The show that earned Wulp his widest audiences in Maine, however, was his production of Islands in 2001. It was based on life on North Haven, population 350. Wulp recruited Cindy Bullens (now Cidny Bullens), a Grammy-nominated musician who had lived part-time on North Haven and had tragically lost an 11-year-old daughter to cancer in 1996, to help write the songs. Wulp’s idea was to talk with groups of kids and then make a musical out of those talks. He recalls one teenager complaining about island life, comparing it to having “six mothers and 350 babysitters.” He and Bullens looked at each other and knew they had a title for a song, which they fleshed out with music and lyrics to become an integral part of the show.

The initial production of Islands was delayed for a year after Wulp had a heart attack and underwent quintuple bypass surgery. A year later, after a sold-out local run on North Haven, Wulp, through his large network of theater contacts, arranged to bring this wildly successful musical for a reprise on Broadway. The ambitious effort was nearly derailed again, this time by the terrorist attack on the World Trade Center, when the parents of some cast members decided it was too risky to allow their children to participate. Wulp and the islanders, however, decided the show must go on, minus only a few of the youngest of a cast of 50-plus local residents. After the success of Islands, the community rallied around Wulp’s original dream of acquiring and renovating a large rambling building that had been a store and post office at the head of the ferry landing for a theater and community center.

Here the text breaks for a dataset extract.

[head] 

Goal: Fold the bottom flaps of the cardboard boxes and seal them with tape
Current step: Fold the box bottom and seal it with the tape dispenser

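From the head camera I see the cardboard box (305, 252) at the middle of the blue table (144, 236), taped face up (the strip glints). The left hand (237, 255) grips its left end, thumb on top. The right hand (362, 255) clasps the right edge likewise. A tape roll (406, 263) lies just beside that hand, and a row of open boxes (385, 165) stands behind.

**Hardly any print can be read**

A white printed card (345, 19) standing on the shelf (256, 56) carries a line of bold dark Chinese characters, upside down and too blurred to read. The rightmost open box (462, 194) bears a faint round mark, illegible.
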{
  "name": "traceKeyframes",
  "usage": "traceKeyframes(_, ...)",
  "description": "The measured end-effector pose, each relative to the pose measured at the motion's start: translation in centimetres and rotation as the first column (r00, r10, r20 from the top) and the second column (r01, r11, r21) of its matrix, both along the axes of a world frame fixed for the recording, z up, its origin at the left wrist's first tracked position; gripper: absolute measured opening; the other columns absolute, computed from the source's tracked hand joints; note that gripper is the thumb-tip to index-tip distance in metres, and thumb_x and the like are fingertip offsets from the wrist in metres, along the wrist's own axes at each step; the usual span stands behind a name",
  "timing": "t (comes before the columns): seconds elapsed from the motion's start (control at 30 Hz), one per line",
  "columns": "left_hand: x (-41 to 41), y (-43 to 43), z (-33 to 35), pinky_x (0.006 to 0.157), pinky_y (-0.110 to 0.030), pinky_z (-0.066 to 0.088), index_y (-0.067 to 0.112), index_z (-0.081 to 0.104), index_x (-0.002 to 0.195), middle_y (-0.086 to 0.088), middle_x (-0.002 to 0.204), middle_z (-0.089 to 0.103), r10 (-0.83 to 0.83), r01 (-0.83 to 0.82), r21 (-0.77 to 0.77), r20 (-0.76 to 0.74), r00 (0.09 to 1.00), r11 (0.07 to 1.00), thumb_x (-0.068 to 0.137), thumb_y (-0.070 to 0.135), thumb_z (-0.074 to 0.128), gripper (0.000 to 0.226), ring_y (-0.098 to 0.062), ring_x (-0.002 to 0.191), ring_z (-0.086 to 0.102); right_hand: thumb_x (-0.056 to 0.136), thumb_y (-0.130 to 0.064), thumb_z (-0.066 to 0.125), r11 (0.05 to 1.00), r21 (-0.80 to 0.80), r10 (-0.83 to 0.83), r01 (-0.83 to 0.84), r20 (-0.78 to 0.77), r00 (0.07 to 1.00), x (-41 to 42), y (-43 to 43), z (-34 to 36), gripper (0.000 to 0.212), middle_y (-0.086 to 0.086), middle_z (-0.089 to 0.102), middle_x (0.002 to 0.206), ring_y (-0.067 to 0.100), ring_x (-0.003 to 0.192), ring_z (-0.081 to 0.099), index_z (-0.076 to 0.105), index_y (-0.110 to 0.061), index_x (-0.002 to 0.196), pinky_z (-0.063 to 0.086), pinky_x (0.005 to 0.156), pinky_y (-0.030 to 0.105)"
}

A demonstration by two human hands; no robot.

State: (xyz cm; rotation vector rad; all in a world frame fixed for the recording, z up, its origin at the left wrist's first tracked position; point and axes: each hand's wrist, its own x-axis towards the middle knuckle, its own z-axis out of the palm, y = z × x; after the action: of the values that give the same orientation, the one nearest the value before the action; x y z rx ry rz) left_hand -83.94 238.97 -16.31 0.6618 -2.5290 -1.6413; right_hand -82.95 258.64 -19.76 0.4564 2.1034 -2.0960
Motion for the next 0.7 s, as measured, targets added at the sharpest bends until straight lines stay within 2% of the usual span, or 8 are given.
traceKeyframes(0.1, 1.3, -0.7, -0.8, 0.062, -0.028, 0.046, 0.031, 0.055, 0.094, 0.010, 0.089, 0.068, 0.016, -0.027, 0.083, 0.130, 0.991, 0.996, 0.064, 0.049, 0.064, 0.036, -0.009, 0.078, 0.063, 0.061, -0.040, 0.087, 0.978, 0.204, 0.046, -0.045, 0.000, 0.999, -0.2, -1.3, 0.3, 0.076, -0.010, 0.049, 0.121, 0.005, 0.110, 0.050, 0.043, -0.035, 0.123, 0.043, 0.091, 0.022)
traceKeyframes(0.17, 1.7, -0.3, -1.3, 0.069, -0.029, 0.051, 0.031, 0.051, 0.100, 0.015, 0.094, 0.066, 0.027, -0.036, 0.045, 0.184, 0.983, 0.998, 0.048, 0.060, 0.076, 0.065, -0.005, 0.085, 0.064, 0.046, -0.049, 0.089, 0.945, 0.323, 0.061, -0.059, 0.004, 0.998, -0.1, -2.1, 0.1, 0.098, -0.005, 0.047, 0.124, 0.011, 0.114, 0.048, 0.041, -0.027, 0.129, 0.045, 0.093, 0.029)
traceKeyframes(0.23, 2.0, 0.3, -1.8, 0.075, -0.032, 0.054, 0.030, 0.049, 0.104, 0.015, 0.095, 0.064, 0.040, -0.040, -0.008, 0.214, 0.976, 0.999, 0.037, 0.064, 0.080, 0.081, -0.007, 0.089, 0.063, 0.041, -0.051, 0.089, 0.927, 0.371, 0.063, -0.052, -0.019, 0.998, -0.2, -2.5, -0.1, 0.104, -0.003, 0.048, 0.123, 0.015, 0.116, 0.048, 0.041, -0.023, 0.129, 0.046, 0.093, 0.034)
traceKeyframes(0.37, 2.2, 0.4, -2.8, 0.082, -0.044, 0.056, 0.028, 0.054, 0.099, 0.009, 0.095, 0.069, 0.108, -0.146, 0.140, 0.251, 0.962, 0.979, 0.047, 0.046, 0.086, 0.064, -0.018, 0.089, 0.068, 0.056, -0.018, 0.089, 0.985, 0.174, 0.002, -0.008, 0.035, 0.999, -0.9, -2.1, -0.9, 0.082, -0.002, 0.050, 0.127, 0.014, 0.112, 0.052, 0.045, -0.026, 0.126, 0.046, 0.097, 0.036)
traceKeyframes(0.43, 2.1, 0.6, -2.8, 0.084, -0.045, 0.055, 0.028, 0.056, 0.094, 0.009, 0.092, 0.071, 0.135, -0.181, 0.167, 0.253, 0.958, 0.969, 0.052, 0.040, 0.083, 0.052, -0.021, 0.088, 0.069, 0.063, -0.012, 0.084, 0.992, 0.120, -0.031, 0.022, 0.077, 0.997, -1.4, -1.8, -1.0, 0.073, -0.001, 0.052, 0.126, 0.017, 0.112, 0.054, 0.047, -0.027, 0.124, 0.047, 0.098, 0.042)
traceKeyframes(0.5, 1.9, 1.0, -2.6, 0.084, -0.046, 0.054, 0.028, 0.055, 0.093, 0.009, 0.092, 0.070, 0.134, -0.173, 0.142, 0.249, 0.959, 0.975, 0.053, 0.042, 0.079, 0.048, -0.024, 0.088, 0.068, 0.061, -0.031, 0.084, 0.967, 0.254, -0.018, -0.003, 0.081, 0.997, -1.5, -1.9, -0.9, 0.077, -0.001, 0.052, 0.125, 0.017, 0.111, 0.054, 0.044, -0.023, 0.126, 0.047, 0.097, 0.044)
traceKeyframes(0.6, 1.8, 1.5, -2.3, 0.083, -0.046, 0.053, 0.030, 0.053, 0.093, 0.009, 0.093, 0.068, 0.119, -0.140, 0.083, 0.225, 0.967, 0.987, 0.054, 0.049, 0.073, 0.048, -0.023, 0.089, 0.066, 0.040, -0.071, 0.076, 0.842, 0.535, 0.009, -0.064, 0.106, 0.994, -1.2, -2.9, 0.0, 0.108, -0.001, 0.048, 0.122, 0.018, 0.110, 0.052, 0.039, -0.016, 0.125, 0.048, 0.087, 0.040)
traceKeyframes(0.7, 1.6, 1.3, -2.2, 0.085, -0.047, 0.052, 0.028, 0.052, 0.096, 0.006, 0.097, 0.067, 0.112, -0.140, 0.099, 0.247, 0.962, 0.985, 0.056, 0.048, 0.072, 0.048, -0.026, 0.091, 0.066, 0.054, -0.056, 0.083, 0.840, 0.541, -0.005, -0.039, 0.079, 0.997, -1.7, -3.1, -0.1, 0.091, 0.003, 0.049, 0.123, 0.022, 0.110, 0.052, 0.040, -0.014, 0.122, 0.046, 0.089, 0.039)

After Waterman’s Community Center opened, Wulp spent the next three years producing great community theater. But in 2005 the North Haven School and Waterman’s Center parted company with Wulp. “We were all worn out,” Wulp says, and adds, “The material was difficult, what I was asking them to do was difficult.” The locally popular shows were expensive to mount, and although Wulp says he raised most of the money himself, the financial risks upset some board members of the Waterman’s Center.

Shipwrecked yet again and nearing his 80th birthday, Wulp was adrift. “I worked for 12 years and had nothing to show for it,” he says. Wulp sold his beloved house to a summer couple, subject to a life tenancy in the attached barn, and began painting again to support himself. He also suffered several minor strokes, which further isolated him and strained the frail bonds of community support that had often sustained him.

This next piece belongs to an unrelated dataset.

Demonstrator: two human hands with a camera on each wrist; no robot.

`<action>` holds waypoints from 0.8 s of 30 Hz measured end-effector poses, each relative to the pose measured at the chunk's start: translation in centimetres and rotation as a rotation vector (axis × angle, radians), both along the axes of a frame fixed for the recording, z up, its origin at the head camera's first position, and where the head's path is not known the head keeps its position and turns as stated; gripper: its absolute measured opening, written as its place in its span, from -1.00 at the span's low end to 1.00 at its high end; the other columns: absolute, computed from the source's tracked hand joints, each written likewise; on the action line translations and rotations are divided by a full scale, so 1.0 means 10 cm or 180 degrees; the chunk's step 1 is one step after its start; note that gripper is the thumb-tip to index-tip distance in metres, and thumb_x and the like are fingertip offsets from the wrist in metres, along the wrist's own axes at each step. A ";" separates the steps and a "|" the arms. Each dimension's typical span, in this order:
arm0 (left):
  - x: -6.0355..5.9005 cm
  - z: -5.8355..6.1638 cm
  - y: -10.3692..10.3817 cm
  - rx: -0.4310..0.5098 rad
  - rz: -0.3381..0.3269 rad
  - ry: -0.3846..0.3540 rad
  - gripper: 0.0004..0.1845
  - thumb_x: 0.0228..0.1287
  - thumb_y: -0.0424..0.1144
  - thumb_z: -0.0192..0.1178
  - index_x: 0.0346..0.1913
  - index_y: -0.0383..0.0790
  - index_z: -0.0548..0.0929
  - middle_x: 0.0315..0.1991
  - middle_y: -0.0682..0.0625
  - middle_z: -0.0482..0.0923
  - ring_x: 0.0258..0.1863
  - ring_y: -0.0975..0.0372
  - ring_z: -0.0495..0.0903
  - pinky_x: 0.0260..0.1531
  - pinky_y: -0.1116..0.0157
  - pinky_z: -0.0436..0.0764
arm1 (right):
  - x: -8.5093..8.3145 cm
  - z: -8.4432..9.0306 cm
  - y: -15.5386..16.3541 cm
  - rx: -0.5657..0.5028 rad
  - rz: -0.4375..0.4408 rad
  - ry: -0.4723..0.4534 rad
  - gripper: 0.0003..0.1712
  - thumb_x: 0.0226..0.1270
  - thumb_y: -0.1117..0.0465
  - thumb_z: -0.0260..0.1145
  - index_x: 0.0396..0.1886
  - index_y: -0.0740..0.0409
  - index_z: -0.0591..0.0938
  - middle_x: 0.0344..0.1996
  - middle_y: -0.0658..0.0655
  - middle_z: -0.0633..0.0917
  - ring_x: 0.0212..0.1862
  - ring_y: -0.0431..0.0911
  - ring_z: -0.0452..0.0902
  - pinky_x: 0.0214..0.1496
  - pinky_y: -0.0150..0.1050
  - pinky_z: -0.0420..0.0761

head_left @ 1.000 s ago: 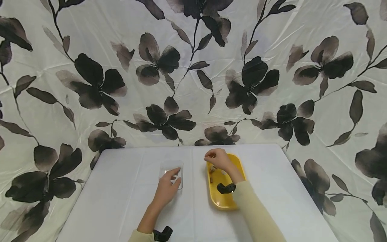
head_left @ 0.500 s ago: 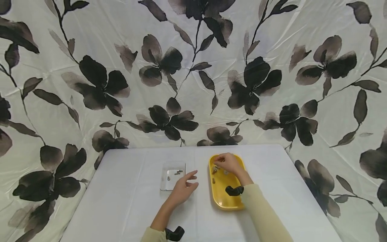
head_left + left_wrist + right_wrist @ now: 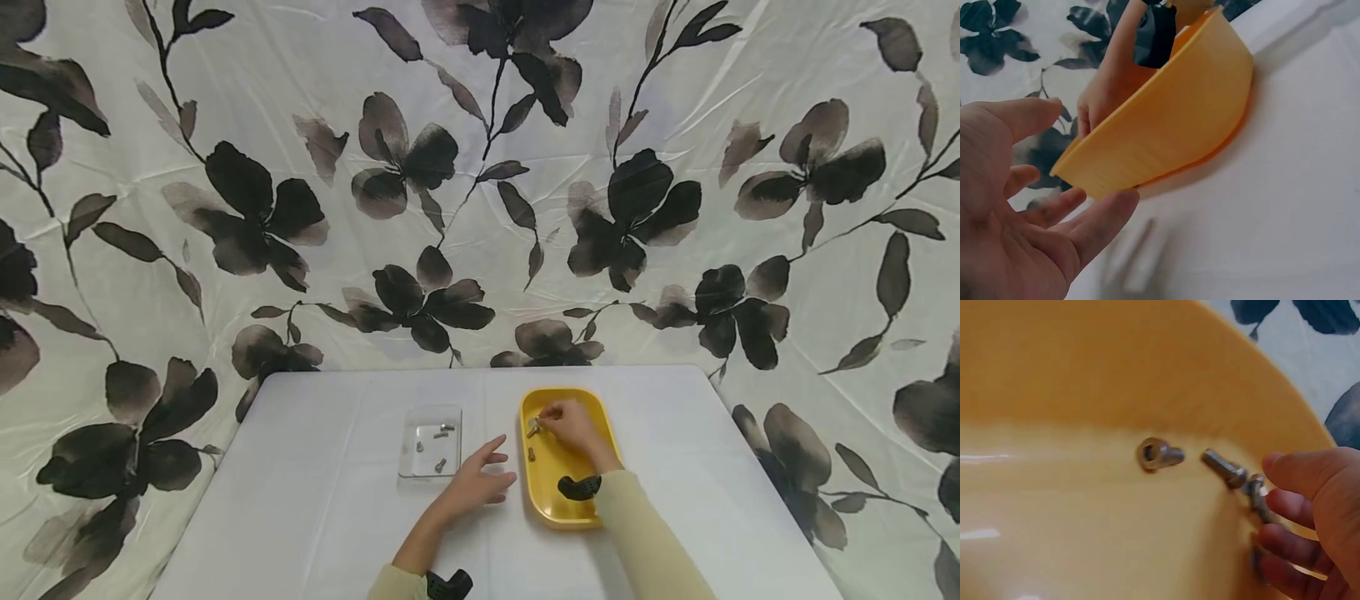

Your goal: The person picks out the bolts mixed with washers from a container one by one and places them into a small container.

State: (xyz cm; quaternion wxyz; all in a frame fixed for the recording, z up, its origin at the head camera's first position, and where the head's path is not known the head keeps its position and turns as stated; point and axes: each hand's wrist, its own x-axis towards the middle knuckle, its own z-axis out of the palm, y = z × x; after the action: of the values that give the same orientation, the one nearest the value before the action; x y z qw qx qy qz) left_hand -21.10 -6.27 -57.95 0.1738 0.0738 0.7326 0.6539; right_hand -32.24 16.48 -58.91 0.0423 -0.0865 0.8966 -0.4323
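Four screws (image 3: 441, 465) into the clear box (image 3: 417, 462), holding left hand (image 3: 474, 485) loose and empty beside the yellow tray (image 3: 555, 508), apparently leaving at least three remaining screws (image 3: 1157, 454) there, curling right hand (image 3: 572, 425) near them, being unable to tell whether gripping one

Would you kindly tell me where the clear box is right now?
In the head view, the clear box sits on the table, left of the yellow tray, near the left hand.

Metal bolts (image 3: 1159, 455) lying in a yellow oblong tray (image 3: 555, 496), four more bolts (image 3: 441, 465) scattered in a clear box (image 3: 417, 470)
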 end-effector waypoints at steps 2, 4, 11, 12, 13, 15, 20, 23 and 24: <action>0.00 -0.03 0.02 0.0035 0.0020 -0.0037 -0.18 0.25 -0.24 0.32 0.51 -0.14 0.16 0.26 -0.34 0.32 -0.13 -0.01 0.63 -0.23 0.14 0.70 | 0.01 -0.03 -0.02 -0.0016 -0.0090 -0.0047 -0.91 0.21 0.24 0.45 -0.34 0.17 0.74 -0.47 0.00 0.69 -0.44 -0.13 0.53 -0.37 -0.29 0.60; 0.01 -0.05 0.05 0.0091 0.0012 -0.0059 -0.15 0.22 -0.25 0.35 0.51 -0.15 0.14 0.26 -0.34 0.32 -0.13 0.01 0.64 -0.23 0.13 0.70 | 0.02 -0.05 -0.04 0.0010 -0.0172 -0.0077 -0.92 0.21 0.23 0.45 -0.35 0.16 0.74 -0.48 0.00 0.68 -0.44 -0.12 0.52 -0.36 -0.29 0.60; 0.07 -0.12 0.14 0.0158 -0.0088 -0.0018 -0.09 0.17 -0.30 0.39 0.52 -0.07 0.12 0.27 -0.32 0.30 0.00 -0.07 0.58 -0.22 0.10 0.70 | 0.02 -0.12 -0.05 0.0147 -0.0355 0.0035 -0.87 0.13 0.28 0.49 -0.33 0.25 0.75 -0.46 0.05 0.69 -0.42 -0.12 0.51 -0.32 -0.26 0.62; 0.08 -0.12 0.15 0.0133 -0.0090 -0.0009 -0.07 0.16 -0.29 0.40 0.53 -0.05 0.11 0.28 -0.31 0.29 0.02 -0.08 0.57 -0.21 0.11 0.70 | 0.02 -0.13 -0.05 0.0152 -0.0391 0.0012 -0.86 0.12 0.27 0.50 -0.33 0.25 0.76 -0.45 0.05 0.70 -0.41 -0.12 0.51 -0.31 -0.26 0.62; 0.08 -0.12 0.17 0.0110 -0.0088 -0.0010 -0.06 0.15 -0.28 0.41 0.53 -0.04 0.11 0.29 -0.31 0.28 0.04 -0.09 0.56 -0.21 0.11 0.70 | 0.02 -0.13 -0.05 0.0154 -0.0405 -0.0009 -0.85 0.12 0.27 0.50 -0.32 0.25 0.76 -0.43 0.05 0.70 -0.41 -0.11 0.51 -0.30 -0.26 0.63; 0.10 -0.12 0.19 0.0074 -0.0076 -0.0026 -0.04 0.13 -0.28 0.42 0.53 -0.04 0.10 0.30 -0.31 0.27 0.07 -0.10 0.53 -0.20 0.12 0.69 | 0.03 -0.14 -0.04 0.0172 -0.0405 -0.0032 -0.85 0.12 0.27 0.50 -0.33 0.26 0.77 -0.42 0.06 0.70 -0.40 -0.11 0.51 -0.31 -0.26 0.63; 0.11 -0.14 0.23 0.0033 -0.0061 -0.0001 -0.01 0.12 -0.27 0.43 0.54 -0.06 0.07 0.29 -0.29 0.28 0.08 -0.07 0.54 -0.13 0.14 0.67 | 0.03 -0.15 -0.05 0.0197 -0.0391 -0.0006 -0.88 0.13 0.27 0.50 -0.36 0.24 0.77 -0.44 0.04 0.69 -0.40 -0.11 0.51 -0.35 -0.30 0.61; 0.10 -0.17 0.26 0.0102 -0.0093 0.0050 0.00 0.11 -0.28 0.44 0.54 -0.05 0.06 0.28 -0.30 0.28 0.08 -0.07 0.53 -0.12 0.16 0.66 | 0.02 -0.17 -0.04 0.0206 -0.0415 0.0060 -0.89 0.13 0.27 0.50 -0.37 0.23 0.78 -0.45 0.03 0.69 -0.41 -0.12 0.50 -0.37 -0.32 0.60; 0.10 -0.19 0.27 0.0153 -0.0110 0.0048 0.01 0.11 -0.30 0.44 0.54 -0.07 0.05 0.28 -0.30 0.27 0.08 -0.07 0.53 -0.12 0.17 0.66 | 0.02 -0.17 -0.04 0.0213 -0.0417 0.0077 -0.89 0.12 0.26 0.50 -0.38 0.23 0.78 -0.45 0.03 0.69 -0.41 -0.12 0.50 -0.37 -0.32 0.60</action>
State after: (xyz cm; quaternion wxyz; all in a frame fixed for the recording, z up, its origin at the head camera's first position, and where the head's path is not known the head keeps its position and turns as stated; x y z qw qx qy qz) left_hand -20.10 -3.59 -59.86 0.1777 0.0955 0.7166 0.6676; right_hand -32.08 16.10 -60.64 0.0059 -0.0315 0.9147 -0.4029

Then something almost miraculous happened. In 2015 the Walker Art Center in Minneapolis was in the midst of planning an exhibition on modern dance and learned that Wulp had photographed Merce Cunningham’s renowned dance troupe. After a curator visited Vinalhaven to see Wulp’s photography, her visit attracted the attention of the New York Public Library for the Performing Arts, which purchased Wulp’s entire collection. But the real gift of that day appeared while Wulp was sifting through boxes in his attic to find the 40-year-old Cunningham negatives. He came across a file of four plays he had written when he was getting his start in the theater. One of them, The Saintliness of Margery Kempe, was a comedy he had written in the early 1950s while he was in the Marine Corps. The trip to the attic seemed to inspire another manic burst of creativity from Wulp, who turned his attention to writing poetry. Beginning in the spring of 2016 and for the next four months Wulp composed over 200 poems, which he read at Vinalhaven’s theater and then published in 2017 in beautiful book form, titled Cormorant Time.

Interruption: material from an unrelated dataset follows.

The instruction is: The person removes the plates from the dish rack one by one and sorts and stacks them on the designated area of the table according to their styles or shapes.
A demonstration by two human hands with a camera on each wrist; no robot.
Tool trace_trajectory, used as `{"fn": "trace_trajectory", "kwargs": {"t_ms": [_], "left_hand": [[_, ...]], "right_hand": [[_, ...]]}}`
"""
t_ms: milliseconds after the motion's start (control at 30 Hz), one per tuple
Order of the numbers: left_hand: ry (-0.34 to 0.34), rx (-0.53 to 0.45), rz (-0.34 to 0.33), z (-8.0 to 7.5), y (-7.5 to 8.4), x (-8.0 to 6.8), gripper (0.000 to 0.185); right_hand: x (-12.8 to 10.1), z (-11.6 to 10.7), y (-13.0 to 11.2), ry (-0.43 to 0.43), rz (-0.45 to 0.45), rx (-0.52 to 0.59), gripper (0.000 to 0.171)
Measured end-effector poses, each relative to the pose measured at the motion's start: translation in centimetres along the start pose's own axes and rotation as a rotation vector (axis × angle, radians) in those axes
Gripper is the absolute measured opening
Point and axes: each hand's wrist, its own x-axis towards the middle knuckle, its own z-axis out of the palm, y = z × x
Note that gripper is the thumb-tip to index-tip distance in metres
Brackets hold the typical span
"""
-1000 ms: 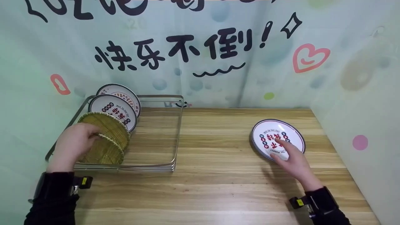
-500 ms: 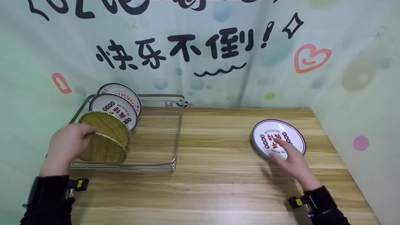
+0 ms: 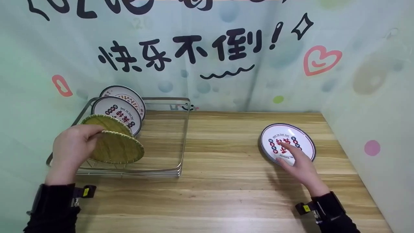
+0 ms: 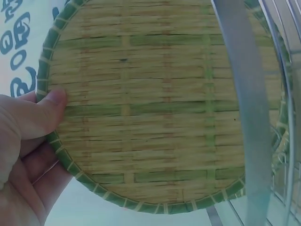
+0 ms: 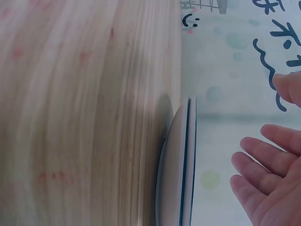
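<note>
Since the earlier frame, the front woven tray (image 3: 117, 149) has tilted toward 3 o'clock. Left hand (image 3: 71, 149) pinches its rim, thumb on top, above the wire rack (image 3: 181, 136). Right hand (image 3: 299, 163), fingers straight, rests on the plate (image 3: 302, 137) lying on the counter (image 3: 223, 181).

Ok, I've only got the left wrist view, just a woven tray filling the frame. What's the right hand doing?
Observer: The right hand is open, fingers straight, over the near edge of a printed plate lying flat on the table.
Operator: And the left one?
Observer: The left hand holds the woven tray tilted above the front of a wire rack.
Operator: What's behind it?
Observer: A second woven tray, then two upright plates.
</note>
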Motion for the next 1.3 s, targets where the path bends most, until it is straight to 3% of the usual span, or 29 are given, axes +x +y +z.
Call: {"fn": "trace_trajectory", "kwargs": {"t_ms": [233, 500, 1000, 1300], "left_hand": [[0.091, -0.015, 0.012, 0.3, 0.9, 0.3, 0.021], [0.194, -0.043, -0.024, 0.2, 2.1, 0.7, 0.020], [0.383, -0.279, -0.169, 0.3, 4.0, 0.9, 0.015], [0.467, -0.370, -0.144, 0.8, 5.3, 1.1, 0.014]], "right_hand": [[0.3, 0.3, -0.4, -0.004, -0.012, 0.013, 0.057], [0.4, 0.8, -1.0, -0.005, -0.016, 0.020, 0.060], [0.9, 2.0, -1.6, 0.014, -0.070, 0.040, 0.059], [0.9, 2.4, -2.0, 0.030, -0.072, 0.065, 0.059]]}}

Wulp also sent his recently discovered original plays out to theater directors in New York, attracting the attention of one of Broadway’s leading directors, Austin Pendleton, who hopes to stage Wulp’s play The Saintliness of Margery Kempe this year, around the time Wulp turns 90. And if that were not enough, there is interest in mounting a musical version of Red Eye of Love in London, a play that had a long run off Broadway in 1961 and that Wulp subsequently rewrote with Arnold Weinstein, the play’s original author.

“I always wanted a chance to relive my life and do it better,” Wulp says, “and here I am doing it.” Then, the ever-imperious theater director adds, “You do it over and over again until you get it right.”